--- Exercise materials ---

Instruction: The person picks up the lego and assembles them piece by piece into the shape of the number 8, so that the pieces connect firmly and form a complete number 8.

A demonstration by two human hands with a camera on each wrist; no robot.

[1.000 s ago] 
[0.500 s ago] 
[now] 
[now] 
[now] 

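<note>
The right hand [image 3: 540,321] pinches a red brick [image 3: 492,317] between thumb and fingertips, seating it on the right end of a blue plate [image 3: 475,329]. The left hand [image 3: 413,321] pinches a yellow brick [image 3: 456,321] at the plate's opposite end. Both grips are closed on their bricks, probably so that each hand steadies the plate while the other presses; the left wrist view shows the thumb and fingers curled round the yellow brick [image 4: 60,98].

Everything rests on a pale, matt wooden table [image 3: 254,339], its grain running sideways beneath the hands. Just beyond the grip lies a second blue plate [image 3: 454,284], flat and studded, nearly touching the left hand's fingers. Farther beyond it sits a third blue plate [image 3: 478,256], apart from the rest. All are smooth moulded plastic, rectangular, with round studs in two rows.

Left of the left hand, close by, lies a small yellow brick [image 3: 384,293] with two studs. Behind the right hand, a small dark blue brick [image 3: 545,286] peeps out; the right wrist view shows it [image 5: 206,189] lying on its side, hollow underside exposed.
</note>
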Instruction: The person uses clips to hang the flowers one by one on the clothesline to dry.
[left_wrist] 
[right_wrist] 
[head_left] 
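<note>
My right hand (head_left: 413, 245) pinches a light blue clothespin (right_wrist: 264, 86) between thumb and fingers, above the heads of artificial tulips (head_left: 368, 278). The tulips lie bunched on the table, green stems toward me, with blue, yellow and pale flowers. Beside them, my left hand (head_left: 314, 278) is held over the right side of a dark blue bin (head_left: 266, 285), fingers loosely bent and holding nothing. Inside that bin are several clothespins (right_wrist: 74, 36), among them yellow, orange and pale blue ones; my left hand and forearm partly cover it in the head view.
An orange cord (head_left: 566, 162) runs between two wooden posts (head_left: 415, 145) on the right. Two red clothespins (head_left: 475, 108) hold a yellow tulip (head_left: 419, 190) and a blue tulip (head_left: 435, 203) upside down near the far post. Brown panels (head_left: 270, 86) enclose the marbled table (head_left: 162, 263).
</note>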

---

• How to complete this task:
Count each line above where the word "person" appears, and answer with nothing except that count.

• Exercise result:
2